Copy every line of the entries that has the string "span" in it.

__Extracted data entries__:
>>>
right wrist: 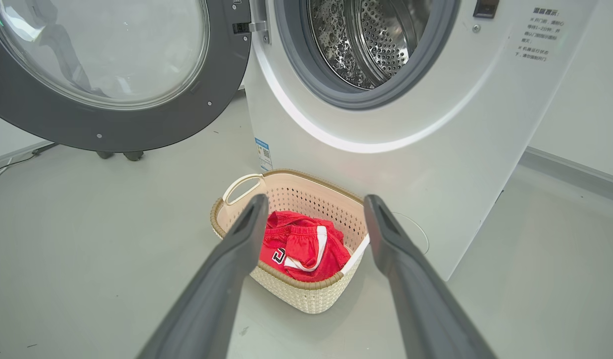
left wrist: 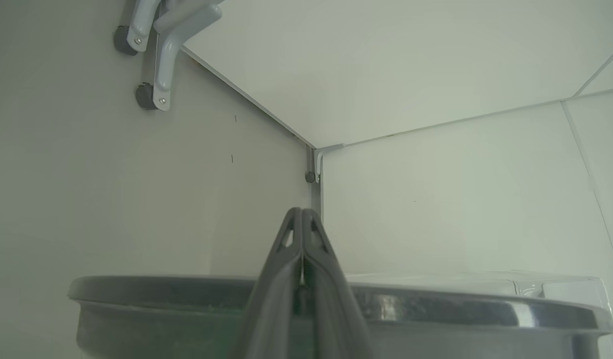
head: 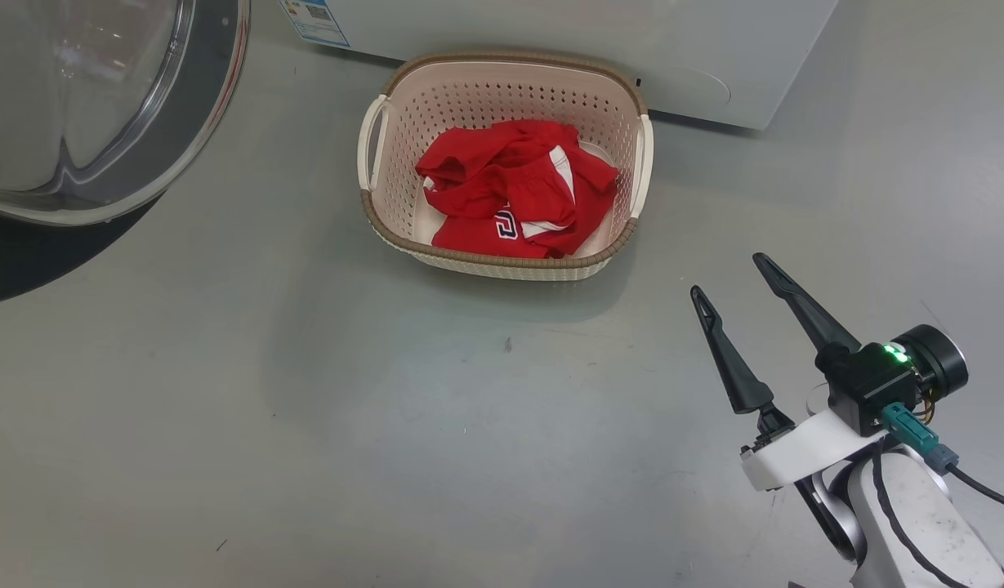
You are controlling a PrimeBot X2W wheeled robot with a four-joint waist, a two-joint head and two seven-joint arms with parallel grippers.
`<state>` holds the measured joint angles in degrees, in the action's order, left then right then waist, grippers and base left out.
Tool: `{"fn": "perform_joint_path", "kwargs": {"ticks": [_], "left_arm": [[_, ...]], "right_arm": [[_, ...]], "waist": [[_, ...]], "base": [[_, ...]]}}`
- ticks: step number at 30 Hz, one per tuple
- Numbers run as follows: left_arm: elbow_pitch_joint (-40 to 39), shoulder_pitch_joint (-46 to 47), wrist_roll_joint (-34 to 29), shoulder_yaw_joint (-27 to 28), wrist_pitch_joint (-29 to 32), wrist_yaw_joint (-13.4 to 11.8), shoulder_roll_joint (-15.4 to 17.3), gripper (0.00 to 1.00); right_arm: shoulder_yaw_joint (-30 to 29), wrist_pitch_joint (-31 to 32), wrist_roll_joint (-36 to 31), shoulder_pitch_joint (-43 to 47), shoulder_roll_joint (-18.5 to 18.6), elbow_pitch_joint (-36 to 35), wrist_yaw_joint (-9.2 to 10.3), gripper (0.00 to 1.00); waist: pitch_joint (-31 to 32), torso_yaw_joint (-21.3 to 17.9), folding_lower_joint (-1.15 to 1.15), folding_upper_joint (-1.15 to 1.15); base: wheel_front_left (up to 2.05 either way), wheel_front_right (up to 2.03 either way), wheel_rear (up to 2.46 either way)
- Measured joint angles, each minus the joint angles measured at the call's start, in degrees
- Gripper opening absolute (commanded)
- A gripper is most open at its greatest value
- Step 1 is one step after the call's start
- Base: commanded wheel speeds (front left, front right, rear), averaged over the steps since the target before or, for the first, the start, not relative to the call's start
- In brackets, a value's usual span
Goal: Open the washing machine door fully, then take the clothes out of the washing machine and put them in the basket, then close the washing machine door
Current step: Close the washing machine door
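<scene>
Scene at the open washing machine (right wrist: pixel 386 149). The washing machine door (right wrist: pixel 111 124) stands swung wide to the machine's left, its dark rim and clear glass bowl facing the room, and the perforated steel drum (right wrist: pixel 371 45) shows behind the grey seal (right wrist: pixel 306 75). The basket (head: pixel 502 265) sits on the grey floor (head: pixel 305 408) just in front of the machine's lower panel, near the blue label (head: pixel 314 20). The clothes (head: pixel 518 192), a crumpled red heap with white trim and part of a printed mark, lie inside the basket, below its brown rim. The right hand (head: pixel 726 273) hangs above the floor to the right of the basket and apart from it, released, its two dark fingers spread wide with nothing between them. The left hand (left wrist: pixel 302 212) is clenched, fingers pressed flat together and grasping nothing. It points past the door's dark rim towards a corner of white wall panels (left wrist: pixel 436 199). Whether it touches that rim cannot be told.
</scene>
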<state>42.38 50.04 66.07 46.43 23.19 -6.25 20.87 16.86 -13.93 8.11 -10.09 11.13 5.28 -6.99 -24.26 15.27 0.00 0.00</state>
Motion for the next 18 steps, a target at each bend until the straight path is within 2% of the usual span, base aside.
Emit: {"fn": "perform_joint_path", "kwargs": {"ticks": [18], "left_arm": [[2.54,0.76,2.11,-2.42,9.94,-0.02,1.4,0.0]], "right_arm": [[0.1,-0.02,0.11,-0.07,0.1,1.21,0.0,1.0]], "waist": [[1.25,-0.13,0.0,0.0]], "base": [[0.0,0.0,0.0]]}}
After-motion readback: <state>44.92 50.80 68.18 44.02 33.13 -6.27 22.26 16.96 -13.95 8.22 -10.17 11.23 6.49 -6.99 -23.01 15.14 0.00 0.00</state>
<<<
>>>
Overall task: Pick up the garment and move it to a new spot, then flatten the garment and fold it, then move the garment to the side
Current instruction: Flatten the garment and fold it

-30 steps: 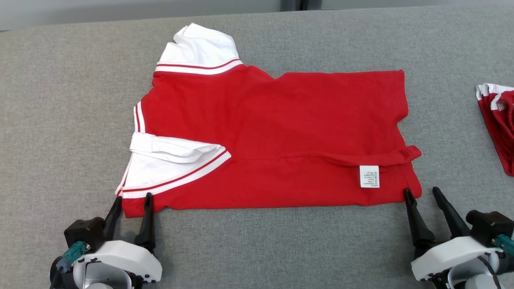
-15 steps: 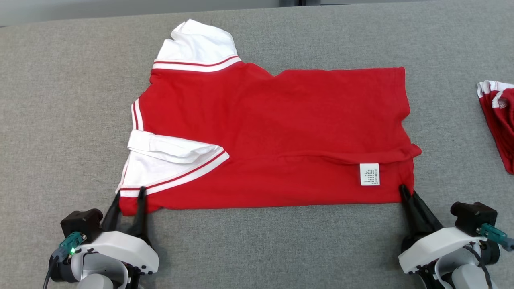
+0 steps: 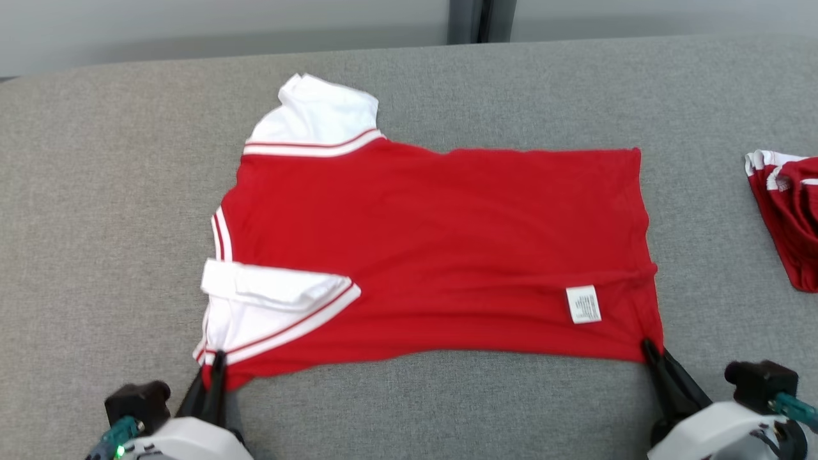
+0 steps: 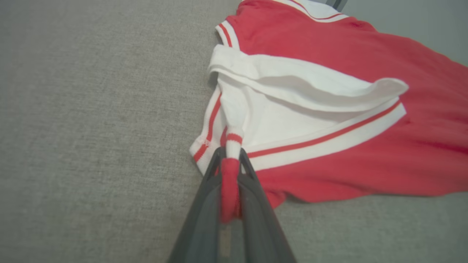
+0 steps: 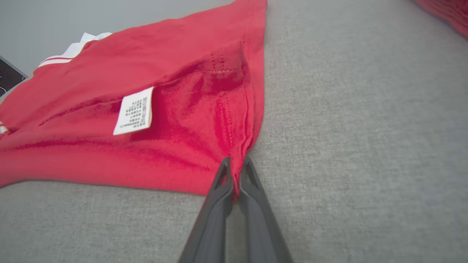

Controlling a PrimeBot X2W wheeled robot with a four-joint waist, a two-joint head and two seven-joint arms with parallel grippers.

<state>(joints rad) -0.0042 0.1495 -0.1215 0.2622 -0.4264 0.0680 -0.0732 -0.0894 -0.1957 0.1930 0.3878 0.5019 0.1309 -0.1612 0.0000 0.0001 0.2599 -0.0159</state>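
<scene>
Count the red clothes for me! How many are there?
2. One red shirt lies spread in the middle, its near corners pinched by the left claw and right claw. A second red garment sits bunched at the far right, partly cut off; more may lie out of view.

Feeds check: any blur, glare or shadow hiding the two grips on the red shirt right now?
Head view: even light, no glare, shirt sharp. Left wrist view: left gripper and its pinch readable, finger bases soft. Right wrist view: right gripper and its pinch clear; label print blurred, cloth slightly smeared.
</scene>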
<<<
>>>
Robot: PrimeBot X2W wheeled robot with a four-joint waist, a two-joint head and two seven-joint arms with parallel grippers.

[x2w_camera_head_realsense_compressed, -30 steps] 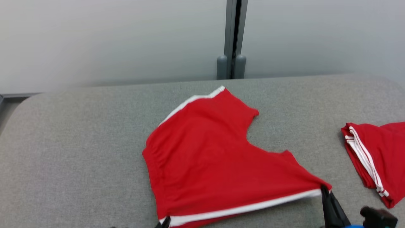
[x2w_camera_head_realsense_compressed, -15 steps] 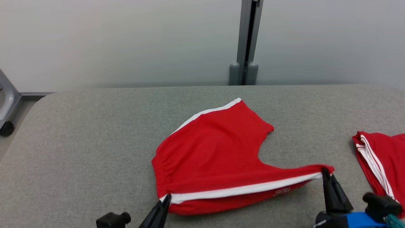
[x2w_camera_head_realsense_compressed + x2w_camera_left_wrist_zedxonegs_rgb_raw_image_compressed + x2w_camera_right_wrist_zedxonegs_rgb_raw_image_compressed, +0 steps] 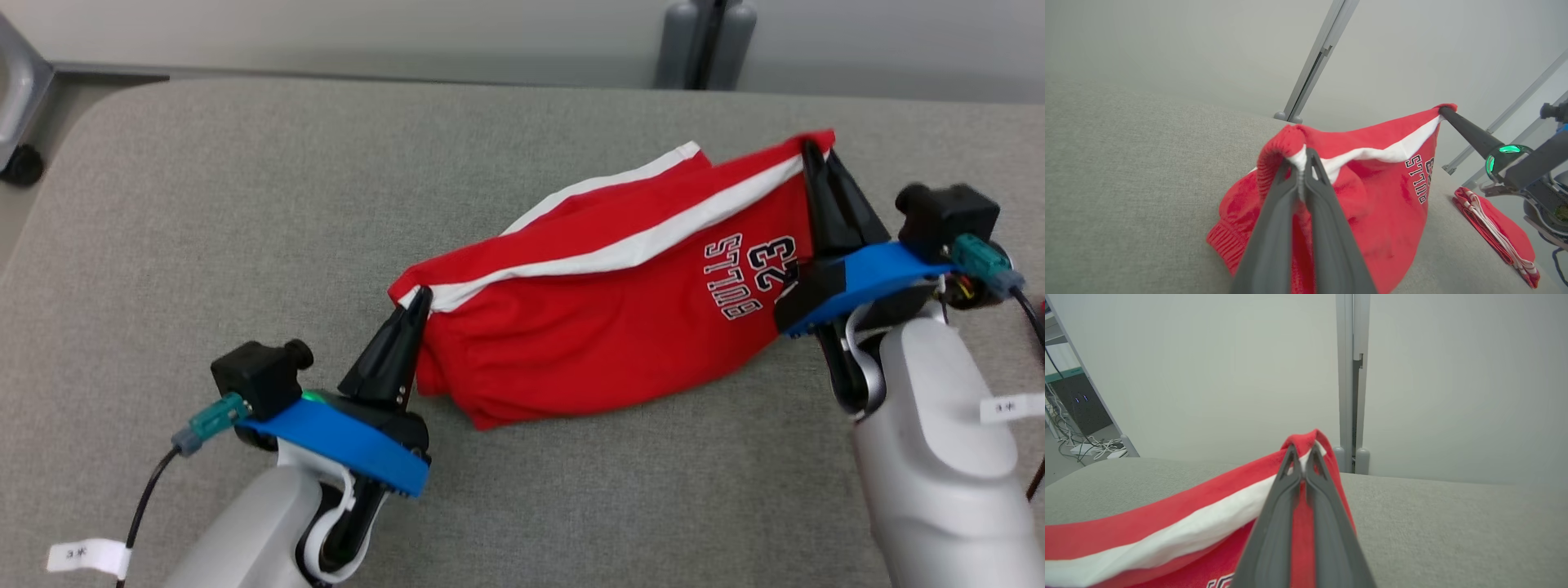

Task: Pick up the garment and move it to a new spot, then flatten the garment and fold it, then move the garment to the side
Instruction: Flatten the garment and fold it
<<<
__Answer for this exercise__:
- In brackets, a value's usual span
Motion for the next 18 steps, a target at each bend until the straight path is within 2% of the usual span, base aside.

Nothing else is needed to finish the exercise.